* Directions: Give back exactly the lines from the start of the listing to the line containing "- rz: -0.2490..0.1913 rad", inclusive, and nothing beyond them.

#### The input ####

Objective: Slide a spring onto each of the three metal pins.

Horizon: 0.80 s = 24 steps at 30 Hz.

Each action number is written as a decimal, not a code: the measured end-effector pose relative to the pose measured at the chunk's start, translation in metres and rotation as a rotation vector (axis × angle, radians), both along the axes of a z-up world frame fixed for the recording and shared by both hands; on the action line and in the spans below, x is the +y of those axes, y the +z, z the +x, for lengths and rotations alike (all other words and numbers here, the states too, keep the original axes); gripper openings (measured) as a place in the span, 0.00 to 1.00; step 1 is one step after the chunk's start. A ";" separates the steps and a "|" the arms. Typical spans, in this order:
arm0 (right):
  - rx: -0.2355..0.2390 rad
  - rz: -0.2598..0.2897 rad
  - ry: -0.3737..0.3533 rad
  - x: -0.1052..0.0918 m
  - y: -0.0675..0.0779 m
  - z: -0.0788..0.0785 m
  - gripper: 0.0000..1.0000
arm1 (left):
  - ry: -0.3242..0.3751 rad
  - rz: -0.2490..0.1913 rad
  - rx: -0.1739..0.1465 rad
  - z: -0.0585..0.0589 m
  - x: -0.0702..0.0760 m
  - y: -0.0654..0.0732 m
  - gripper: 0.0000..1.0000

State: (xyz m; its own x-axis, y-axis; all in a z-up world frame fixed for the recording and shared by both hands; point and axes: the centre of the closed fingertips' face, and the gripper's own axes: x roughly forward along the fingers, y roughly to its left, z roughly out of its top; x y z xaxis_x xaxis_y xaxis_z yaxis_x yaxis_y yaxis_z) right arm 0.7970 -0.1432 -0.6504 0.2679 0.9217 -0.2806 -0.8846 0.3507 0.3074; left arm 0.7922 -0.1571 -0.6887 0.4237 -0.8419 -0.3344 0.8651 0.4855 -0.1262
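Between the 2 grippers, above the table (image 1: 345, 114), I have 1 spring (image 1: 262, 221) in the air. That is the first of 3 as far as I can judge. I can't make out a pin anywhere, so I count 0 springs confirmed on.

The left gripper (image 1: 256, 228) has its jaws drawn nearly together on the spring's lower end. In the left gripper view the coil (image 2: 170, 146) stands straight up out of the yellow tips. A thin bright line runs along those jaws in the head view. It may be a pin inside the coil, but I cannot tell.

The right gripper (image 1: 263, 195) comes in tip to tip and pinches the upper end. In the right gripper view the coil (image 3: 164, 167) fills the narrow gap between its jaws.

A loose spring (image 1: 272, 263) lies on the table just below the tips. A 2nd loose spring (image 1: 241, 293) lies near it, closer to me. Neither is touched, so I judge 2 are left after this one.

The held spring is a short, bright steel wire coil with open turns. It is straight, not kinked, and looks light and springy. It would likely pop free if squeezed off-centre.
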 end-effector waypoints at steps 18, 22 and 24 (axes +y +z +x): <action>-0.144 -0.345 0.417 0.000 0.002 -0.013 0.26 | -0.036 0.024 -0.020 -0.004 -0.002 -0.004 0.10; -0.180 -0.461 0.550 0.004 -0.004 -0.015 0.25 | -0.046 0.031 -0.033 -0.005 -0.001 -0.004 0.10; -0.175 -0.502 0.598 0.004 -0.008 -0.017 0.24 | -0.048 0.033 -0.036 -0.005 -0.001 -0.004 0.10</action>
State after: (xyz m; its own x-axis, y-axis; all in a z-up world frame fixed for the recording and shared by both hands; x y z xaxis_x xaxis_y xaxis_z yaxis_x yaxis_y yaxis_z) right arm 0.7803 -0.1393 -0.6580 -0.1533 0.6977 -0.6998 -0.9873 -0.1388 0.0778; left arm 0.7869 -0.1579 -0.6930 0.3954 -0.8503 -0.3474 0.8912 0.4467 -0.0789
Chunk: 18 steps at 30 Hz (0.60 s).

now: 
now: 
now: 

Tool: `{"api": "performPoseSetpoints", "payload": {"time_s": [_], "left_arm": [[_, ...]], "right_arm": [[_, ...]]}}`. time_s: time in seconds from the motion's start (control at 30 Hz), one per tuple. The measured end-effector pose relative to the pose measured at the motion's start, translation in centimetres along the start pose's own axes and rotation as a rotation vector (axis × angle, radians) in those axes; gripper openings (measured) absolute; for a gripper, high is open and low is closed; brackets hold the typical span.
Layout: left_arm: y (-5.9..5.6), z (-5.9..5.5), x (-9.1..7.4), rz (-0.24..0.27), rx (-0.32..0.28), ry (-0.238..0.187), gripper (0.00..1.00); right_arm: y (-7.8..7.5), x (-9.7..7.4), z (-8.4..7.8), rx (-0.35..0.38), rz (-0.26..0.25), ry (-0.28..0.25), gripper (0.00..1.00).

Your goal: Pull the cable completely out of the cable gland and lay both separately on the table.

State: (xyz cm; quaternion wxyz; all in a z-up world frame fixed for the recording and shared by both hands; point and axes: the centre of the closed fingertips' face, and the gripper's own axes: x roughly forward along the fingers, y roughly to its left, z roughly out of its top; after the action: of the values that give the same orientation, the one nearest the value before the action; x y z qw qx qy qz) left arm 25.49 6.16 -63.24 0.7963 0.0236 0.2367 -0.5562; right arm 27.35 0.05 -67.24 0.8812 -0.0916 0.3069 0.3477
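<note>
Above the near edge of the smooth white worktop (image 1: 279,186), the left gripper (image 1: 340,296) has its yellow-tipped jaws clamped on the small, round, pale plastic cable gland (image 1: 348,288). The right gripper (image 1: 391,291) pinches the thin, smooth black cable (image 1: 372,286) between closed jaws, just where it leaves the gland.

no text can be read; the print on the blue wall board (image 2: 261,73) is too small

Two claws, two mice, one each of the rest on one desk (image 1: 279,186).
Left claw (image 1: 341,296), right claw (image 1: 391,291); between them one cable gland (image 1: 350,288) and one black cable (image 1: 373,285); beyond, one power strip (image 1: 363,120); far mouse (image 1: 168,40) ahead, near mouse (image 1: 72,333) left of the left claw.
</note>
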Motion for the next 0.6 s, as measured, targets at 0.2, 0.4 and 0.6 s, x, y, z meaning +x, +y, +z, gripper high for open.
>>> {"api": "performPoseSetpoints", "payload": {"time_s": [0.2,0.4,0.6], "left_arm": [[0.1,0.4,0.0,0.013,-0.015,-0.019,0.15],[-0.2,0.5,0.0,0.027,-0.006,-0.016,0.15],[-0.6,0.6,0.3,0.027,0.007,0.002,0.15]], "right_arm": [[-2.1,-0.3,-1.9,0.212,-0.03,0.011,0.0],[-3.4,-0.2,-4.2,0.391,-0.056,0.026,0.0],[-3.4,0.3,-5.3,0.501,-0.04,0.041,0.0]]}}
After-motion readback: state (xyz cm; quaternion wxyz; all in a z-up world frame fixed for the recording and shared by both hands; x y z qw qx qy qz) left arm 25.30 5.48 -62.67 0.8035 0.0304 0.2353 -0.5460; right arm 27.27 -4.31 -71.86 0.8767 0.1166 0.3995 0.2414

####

* Solution to the problem:
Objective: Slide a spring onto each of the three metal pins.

Horizon: 0.80 s = 24 steps at 30 Hz.

Each action number is written as a decimal, not a code: the measured end-effector pose relative to the pose measured at the chunk's start, translation in metres and rotation as a rotation vector (axis × angle, radians), both along the axes of a z-up world frame fixed for the recording and shared by both hands; on the action line and in the spans below, x is the +y of those axes, y the +z, z the +x, for lengths and rotations alike (all other words and numbers here, the states too, keep the original axes); gripper openings (measured) as a place in the span, 0.00 to 1.00; step 1 is one step after the chunk's start. A ";" separates the steps and a "|" the arms. Typical spans, in this order:
arm0 (right):
  - rx: -0.2355..0.2390 rad
  - rz: -0.2598..0.2897 rad
  - ry: -0.3737..0.3533 rad
  - x: -0.1052..0.0918 m
  - y: -0.0675..0.0779 m
  - z: -0.0788..0.0785 m
  - gripper: 0.0000..1.0000
arm1 (left):
  - ry: -0.3242..0.3751 rad
  - rz: -0.2490..0.1913 rad

No more output will be given for this exercise.